• **The problem**:
Nothing may be dropped. Retype the whole listing exactly.

• **The data**:
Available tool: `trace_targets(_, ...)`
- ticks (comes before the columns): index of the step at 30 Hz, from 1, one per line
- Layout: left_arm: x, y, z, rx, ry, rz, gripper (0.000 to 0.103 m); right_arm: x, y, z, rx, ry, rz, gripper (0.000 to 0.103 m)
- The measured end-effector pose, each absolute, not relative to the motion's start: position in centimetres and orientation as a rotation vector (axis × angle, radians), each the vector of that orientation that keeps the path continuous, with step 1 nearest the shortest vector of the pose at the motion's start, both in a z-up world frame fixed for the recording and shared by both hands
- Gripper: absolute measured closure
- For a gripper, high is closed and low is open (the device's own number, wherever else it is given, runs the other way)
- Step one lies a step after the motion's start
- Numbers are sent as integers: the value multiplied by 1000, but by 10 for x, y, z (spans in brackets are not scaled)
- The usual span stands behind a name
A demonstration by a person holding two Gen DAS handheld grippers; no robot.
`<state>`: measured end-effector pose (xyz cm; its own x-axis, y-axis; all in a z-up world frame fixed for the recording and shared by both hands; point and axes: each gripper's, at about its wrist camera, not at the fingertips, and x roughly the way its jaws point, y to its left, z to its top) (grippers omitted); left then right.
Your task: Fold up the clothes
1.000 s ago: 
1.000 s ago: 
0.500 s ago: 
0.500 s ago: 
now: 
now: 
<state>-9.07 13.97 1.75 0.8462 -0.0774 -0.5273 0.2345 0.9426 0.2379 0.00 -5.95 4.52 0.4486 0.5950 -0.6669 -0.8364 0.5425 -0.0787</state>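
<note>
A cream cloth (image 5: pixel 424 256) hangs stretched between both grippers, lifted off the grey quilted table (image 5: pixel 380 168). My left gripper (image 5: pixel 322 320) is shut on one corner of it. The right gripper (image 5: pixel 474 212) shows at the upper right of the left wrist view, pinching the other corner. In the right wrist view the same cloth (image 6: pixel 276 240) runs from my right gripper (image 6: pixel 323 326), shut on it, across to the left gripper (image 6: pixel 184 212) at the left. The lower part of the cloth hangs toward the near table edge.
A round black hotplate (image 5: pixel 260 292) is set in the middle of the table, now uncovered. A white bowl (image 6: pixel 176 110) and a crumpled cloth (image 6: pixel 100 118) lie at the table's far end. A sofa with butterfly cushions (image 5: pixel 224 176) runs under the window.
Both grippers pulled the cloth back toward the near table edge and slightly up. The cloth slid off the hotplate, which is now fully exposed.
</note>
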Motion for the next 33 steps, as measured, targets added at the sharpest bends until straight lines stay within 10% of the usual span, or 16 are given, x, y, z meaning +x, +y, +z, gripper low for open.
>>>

• **Solution to the exercise**:
Available tool: `trace_targets(_, ...)`
- ticks (comes before the columns): index of the step at 30 Hz, from 1, one per line
- Layout: left_arm: x, y, z, rx, ry, rz, gripper (0.000 to 0.103 m); right_arm: x, y, z, rx, ry, rz, gripper (0.000 to 0.103 m)
- The measured end-effector pose, each absolute, not relative to the motion's start: position in centimetres and orientation as a rotation vector (axis × angle, radians), each the vector of that orientation that keeps the path continuous, with step 1 nearest the shortest vector of the pose at the motion's start, both in a z-up world frame fixed for the recording and shared by both hands
- Gripper: absolute measured closure
- For a gripper, high is closed and low is open (the device's own number, wherever else it is given, runs the other way)
- Step one lies a step after the motion's start
- Numbers are sent as integers: the value multiplied by 1000, but by 10 for x, y, z (spans in brackets are not scaled)
- The usual span stands behind a name
A demonstration by a person holding two Gen DAS handheld grippers; no robot.
`<state>`: measured end-effector pose (xyz cm; its own x-axis, y-axis; all in a z-up world frame fixed for the recording and shared by both hands; point and axes: each gripper's, at about its wrist camera, not at the fingertips, and x roughly the way its jaws point, y to its left, z to its top) (grippers omitted); left then right.
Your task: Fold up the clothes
1.000 s ago: 
1.000 s ago: 
0.500 s ago: 
0.500 s ago: 
now: 
now: 
<state>-9.07 13.97 1.75 0.8462 -0.0774 -0.5273 0.2345 0.9426 0.2379 0.00 -5.95 4.52 0.4486 0.5950 -0.6669 -0.8364 0.5425 -0.0787</state>
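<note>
A cream cloth (image 5: pixel 424 256) hangs stretched between both grippers, lifted off the grey quilted table (image 5: pixel 380 168). My left gripper (image 5: pixel 322 320) is shut on one corner of it. The right gripper (image 5: pixel 474 212) shows at the upper right of the left wrist view, pinching the other corner. In the right wrist view the same cloth (image 6: pixel 276 240) runs from my right gripper (image 6: pixel 323 326), shut on it, across to the left gripper (image 6: pixel 184 212) at the left. The lower part of the cloth hangs toward the near table edge.
A round black hotplate (image 5: pixel 260 292) is set in the middle of the table, now uncovered. A white bowl (image 6: pixel 176 110) and a crumpled cloth (image 6: pixel 100 118) lie at the table's far end. A sofa with butterfly cushions (image 5: pixel 224 176) runs under the window.
Both grippers pulled the cloth back toward the near table edge and slightly up. The cloth slid off the hotplate, which is now fully exposed.
</note>
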Motion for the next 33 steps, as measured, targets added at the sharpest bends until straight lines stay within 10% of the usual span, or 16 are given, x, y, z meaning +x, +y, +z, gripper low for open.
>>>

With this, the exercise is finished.